- **The task**
Reproduce verbatim the lines of the material below, starting at the line with "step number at" and ending at the line with "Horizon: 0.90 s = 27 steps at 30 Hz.", both inclusive; skip the rest.

- **Data section**
== Segment start ==

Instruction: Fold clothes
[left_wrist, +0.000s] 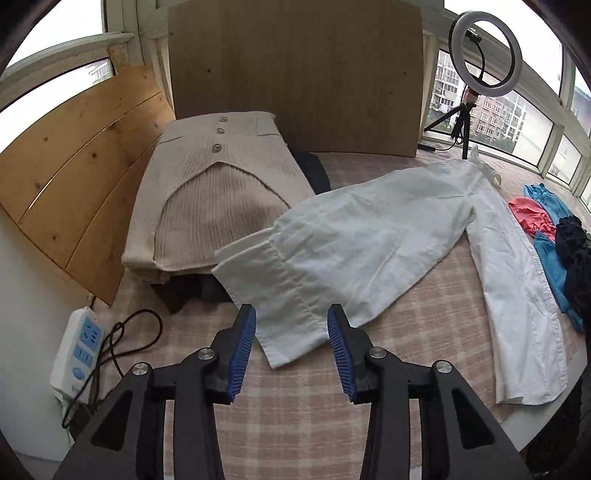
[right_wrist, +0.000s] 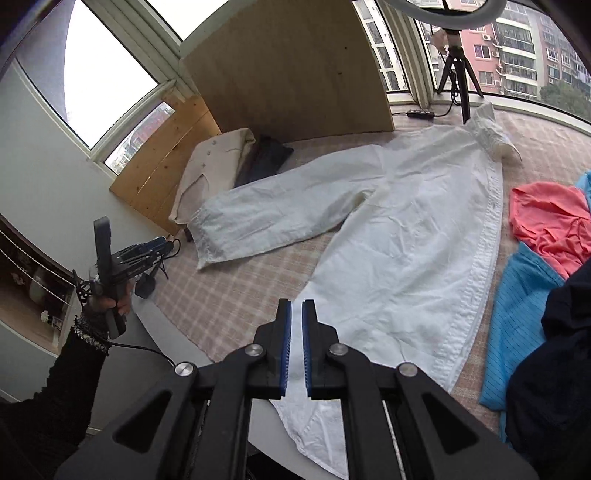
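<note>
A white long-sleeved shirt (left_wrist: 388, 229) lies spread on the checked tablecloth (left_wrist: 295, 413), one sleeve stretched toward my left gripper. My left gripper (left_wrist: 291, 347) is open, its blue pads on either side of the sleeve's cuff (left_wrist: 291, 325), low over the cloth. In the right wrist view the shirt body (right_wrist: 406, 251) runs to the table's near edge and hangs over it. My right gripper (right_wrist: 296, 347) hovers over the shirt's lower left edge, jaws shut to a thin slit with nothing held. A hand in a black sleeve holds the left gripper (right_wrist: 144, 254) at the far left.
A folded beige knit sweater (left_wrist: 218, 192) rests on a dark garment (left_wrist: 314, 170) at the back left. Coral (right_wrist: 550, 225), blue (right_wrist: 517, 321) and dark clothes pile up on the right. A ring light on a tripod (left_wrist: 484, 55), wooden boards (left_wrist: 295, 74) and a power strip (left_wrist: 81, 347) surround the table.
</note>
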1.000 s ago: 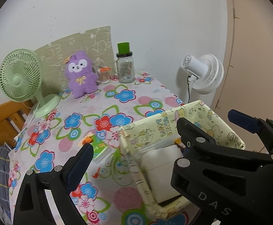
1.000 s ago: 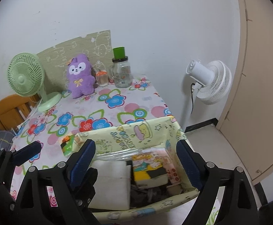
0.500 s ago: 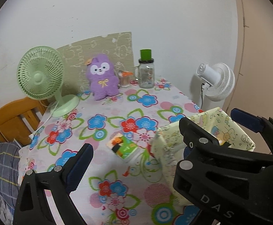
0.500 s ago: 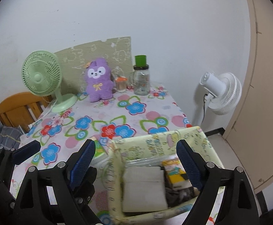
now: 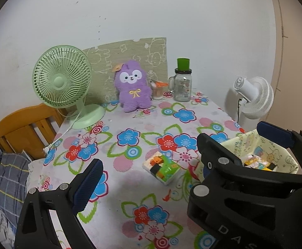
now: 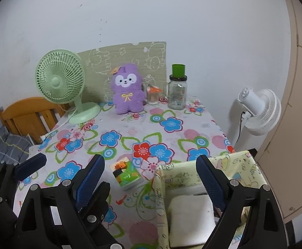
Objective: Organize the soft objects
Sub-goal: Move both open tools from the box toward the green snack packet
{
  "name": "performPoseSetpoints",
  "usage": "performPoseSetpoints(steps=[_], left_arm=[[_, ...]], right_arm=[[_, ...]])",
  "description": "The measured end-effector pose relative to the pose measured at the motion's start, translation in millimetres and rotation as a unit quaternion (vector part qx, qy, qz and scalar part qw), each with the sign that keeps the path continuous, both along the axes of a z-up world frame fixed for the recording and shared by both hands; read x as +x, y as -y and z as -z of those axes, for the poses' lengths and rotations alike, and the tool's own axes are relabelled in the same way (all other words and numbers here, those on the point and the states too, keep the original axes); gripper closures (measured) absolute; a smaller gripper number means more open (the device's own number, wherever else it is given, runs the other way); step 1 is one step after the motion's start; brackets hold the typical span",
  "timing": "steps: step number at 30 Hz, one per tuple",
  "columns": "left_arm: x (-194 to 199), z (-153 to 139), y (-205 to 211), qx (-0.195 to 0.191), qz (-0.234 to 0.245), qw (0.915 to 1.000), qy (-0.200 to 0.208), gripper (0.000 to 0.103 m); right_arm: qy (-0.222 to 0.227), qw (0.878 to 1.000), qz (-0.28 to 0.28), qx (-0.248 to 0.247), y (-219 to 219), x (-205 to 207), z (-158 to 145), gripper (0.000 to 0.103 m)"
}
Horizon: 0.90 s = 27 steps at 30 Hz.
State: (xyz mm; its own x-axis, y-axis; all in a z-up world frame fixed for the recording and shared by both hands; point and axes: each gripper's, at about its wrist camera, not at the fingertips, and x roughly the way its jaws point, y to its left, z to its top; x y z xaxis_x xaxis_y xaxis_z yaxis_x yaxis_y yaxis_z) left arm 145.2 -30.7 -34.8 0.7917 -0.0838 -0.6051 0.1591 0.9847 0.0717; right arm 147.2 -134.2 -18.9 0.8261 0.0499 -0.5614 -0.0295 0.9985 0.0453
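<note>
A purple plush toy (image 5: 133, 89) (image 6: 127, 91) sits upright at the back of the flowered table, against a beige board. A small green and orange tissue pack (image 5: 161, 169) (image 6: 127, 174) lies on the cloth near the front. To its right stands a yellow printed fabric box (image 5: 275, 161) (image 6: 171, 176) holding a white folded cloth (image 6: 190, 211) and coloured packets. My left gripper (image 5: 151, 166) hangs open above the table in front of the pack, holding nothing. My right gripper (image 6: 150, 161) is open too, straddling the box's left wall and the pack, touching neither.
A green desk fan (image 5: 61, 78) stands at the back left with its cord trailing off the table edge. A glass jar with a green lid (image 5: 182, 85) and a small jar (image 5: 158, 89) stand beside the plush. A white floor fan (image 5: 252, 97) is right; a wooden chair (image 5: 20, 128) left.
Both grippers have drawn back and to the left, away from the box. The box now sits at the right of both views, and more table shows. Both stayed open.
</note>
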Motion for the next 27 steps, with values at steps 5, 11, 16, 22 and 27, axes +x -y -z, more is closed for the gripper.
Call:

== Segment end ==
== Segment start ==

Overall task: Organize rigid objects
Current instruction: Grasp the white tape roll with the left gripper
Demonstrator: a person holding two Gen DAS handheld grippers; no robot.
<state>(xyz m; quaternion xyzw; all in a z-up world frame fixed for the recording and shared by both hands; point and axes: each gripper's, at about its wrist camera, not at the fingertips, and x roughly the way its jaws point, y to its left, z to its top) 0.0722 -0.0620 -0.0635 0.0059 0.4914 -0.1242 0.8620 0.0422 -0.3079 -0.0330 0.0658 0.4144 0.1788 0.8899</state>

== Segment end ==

- **Completed task**
  "timing": "steps: step number at 30 Hz, one per tuple",
  "columns": "left_arm: x (-194 to 199), z (-153 to 139), y (-205 to 211), qx (-0.195 to 0.191), qz (-0.234 to 0.245), qw (0.915 to 1.000), qy (-0.200 to 0.208), gripper (0.000 to 0.103 m); right_arm: qy (-0.222 to 0.227), qw (0.878 to 1.000), qz (-0.28 to 0.28), qx (-0.248 to 0.247), y (-219 to 219), x (-205 to 207), z (-158 to 145), gripper (0.000 to 0.103 m)"
}
Horizon: 0.90 s = 27 steps at 30 Hz.

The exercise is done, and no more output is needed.